Action item »
In the listing, determine how many lines contain "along". The reply is that number alone.

*-*-*

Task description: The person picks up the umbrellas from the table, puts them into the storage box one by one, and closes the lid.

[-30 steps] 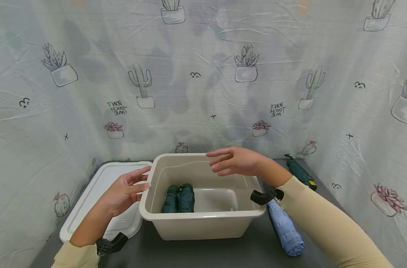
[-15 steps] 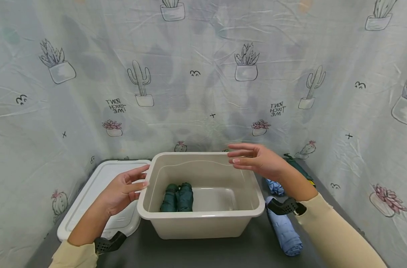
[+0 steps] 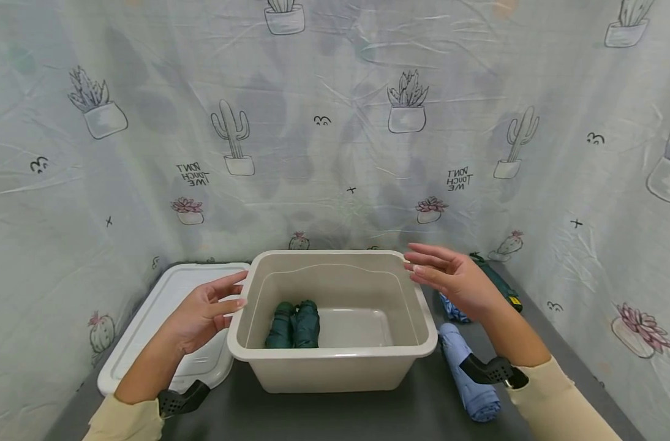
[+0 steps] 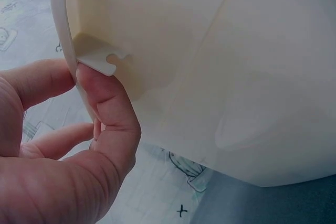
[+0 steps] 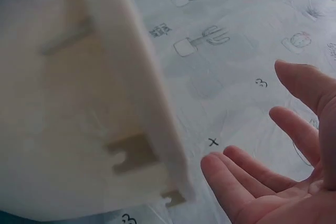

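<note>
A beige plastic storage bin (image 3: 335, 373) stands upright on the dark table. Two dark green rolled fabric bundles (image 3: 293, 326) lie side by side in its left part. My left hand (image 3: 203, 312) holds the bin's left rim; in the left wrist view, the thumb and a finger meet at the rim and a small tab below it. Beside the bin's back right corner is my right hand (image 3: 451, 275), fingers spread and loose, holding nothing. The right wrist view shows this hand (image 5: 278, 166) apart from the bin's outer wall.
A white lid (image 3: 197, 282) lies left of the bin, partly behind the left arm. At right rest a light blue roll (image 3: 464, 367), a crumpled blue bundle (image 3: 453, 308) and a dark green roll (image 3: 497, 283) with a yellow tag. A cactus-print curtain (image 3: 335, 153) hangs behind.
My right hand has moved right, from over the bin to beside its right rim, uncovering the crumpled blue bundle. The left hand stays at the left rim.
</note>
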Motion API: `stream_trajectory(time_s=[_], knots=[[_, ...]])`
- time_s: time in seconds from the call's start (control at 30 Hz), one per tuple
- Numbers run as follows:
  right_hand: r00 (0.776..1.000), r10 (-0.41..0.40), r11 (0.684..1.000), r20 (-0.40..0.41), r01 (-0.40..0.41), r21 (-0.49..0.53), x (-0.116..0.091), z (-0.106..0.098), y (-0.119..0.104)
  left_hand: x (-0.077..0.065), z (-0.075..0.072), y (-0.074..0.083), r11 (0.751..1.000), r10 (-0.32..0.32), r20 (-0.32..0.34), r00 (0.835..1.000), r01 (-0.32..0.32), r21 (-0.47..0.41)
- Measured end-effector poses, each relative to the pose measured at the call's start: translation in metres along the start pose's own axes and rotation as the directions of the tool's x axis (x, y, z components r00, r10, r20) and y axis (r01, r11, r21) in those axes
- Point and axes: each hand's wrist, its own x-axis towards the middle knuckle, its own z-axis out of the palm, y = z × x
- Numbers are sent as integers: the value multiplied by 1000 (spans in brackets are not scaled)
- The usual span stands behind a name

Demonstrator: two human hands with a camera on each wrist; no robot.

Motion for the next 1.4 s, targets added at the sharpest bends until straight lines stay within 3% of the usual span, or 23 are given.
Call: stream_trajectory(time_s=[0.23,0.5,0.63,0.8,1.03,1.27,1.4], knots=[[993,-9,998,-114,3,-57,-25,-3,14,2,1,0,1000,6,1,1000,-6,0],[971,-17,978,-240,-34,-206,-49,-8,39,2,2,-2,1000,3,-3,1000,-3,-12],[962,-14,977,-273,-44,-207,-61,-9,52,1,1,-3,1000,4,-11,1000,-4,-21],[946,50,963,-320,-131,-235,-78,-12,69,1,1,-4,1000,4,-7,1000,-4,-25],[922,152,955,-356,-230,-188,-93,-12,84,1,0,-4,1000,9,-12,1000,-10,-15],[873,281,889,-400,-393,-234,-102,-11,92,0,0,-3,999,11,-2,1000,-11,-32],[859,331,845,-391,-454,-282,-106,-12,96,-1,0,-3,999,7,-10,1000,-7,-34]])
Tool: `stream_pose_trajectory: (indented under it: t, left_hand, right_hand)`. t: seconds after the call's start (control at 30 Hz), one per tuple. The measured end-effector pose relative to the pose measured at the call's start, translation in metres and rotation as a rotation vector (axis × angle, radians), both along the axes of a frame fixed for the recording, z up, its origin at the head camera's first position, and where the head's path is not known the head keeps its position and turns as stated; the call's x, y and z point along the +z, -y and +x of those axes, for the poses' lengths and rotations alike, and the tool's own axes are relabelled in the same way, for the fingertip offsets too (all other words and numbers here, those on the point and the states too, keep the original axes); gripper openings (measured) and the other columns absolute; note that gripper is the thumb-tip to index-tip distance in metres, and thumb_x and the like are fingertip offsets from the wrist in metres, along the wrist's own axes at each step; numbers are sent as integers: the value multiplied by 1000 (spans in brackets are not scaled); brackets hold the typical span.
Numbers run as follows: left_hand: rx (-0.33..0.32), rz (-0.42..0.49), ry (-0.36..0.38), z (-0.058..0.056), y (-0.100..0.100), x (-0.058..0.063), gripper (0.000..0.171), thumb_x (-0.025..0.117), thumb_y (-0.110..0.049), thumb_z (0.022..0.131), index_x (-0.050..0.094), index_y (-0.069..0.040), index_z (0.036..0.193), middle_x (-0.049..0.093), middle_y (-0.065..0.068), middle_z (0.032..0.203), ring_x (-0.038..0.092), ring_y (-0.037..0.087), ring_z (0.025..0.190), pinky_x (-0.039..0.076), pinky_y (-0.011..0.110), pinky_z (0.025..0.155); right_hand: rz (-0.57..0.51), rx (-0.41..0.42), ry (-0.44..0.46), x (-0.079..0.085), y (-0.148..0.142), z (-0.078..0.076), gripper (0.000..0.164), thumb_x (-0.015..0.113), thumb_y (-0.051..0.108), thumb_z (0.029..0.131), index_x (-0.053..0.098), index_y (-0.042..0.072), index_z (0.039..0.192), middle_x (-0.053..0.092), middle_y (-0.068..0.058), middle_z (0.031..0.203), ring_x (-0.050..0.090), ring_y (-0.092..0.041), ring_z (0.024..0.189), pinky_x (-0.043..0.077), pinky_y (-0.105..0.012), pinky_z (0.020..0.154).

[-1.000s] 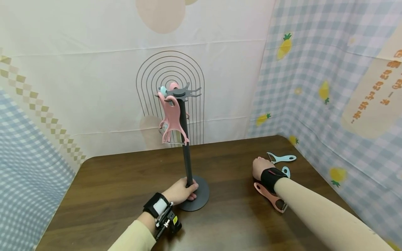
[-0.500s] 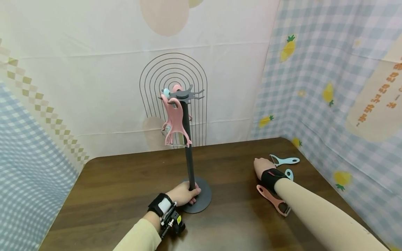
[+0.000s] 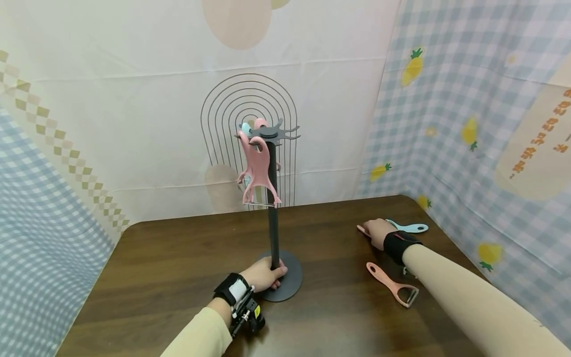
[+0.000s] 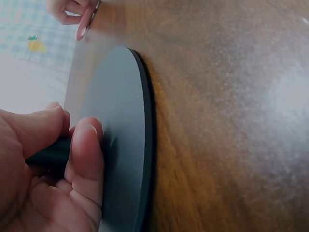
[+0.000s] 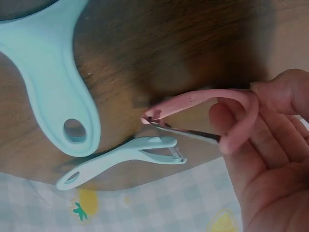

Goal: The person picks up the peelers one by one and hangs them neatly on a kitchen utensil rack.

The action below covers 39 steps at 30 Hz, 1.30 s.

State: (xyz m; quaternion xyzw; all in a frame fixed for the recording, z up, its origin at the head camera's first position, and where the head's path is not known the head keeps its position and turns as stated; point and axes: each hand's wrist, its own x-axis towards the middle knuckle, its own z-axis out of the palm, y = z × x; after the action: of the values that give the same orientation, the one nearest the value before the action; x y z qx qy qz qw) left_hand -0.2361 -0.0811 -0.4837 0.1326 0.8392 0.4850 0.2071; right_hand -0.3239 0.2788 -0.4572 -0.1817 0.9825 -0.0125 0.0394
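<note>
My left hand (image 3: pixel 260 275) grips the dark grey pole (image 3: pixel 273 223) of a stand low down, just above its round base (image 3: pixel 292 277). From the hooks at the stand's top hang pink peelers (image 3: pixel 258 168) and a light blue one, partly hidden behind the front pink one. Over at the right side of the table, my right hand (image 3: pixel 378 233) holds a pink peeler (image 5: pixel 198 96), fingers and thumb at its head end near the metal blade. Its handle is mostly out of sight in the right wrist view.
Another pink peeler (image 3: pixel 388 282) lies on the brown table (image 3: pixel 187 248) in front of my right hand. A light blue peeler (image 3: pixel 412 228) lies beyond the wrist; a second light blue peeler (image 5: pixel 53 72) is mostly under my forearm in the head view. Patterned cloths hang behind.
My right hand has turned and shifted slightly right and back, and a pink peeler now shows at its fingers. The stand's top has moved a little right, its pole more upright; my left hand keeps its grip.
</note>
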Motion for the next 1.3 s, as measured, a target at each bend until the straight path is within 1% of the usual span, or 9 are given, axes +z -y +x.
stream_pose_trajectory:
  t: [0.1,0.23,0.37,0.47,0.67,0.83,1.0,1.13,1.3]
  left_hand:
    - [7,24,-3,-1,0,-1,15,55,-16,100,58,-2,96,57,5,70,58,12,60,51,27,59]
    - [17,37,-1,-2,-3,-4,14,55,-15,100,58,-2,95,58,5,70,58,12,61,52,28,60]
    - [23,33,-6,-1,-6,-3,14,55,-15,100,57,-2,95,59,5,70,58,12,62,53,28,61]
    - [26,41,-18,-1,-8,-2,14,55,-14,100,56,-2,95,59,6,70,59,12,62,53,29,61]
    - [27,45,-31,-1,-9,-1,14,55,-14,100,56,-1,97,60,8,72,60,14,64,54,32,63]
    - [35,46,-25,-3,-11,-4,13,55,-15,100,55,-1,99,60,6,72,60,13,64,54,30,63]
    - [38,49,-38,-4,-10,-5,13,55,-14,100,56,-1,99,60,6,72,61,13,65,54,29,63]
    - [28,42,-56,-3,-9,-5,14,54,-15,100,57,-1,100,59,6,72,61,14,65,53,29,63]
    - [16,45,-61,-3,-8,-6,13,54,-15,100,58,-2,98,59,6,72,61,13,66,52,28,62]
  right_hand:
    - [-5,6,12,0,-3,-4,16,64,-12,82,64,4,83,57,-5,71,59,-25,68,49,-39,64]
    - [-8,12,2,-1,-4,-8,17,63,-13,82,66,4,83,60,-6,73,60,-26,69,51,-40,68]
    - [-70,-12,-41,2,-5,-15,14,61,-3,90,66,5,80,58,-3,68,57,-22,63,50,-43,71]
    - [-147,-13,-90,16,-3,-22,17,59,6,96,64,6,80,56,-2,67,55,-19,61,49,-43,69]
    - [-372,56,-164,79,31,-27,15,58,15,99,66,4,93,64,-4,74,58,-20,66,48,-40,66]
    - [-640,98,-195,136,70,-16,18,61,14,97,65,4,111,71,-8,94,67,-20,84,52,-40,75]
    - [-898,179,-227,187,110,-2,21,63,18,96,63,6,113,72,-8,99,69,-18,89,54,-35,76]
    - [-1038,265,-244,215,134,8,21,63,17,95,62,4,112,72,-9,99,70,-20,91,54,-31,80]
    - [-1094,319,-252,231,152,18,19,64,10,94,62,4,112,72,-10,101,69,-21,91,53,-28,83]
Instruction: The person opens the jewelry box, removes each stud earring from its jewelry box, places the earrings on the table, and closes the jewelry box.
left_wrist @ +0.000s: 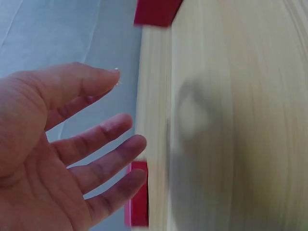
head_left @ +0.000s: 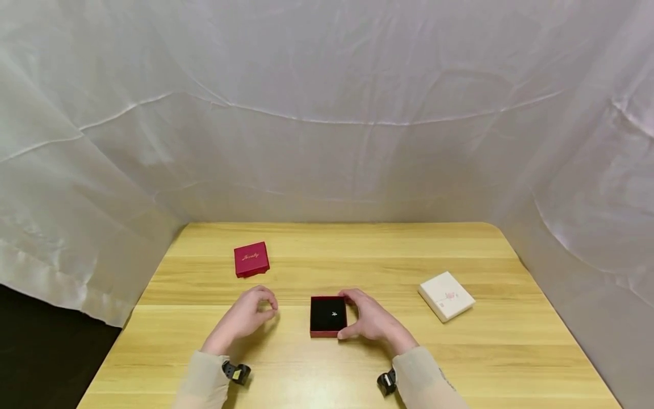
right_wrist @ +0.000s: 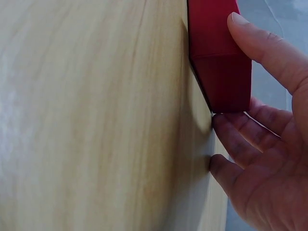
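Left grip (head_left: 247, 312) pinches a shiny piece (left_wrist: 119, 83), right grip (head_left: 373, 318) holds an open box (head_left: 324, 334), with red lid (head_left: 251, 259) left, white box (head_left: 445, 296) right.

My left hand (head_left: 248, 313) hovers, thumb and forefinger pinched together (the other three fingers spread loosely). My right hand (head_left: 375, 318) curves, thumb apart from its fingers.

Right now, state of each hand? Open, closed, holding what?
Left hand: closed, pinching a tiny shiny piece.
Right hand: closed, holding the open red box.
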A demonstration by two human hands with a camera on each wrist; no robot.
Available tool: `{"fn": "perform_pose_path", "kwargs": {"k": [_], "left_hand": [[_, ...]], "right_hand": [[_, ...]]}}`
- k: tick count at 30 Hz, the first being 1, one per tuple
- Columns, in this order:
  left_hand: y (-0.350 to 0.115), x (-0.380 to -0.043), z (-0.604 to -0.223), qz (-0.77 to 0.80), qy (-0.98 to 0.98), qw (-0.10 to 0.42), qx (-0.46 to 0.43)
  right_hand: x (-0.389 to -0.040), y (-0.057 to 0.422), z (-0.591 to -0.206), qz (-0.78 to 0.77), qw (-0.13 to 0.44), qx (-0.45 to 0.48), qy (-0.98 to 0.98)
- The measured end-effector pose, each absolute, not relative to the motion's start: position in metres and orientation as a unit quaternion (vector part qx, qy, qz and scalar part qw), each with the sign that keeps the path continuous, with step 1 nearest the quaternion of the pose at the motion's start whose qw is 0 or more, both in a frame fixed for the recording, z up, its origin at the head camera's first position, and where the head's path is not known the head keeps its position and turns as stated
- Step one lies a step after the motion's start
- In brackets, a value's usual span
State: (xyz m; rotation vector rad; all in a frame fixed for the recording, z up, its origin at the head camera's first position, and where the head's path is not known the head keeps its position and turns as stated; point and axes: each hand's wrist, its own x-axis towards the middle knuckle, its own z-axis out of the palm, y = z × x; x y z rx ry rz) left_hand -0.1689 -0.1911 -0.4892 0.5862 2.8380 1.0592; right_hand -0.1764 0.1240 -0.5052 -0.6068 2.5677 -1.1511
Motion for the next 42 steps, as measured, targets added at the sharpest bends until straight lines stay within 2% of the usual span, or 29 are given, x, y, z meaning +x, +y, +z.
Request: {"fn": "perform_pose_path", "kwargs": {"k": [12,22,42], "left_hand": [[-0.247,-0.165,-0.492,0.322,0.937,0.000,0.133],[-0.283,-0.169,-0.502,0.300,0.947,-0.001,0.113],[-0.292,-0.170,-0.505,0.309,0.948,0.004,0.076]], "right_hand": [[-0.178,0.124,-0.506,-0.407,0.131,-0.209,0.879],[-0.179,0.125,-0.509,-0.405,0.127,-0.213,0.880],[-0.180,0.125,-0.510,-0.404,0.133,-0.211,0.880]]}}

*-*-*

Solution for this task »
2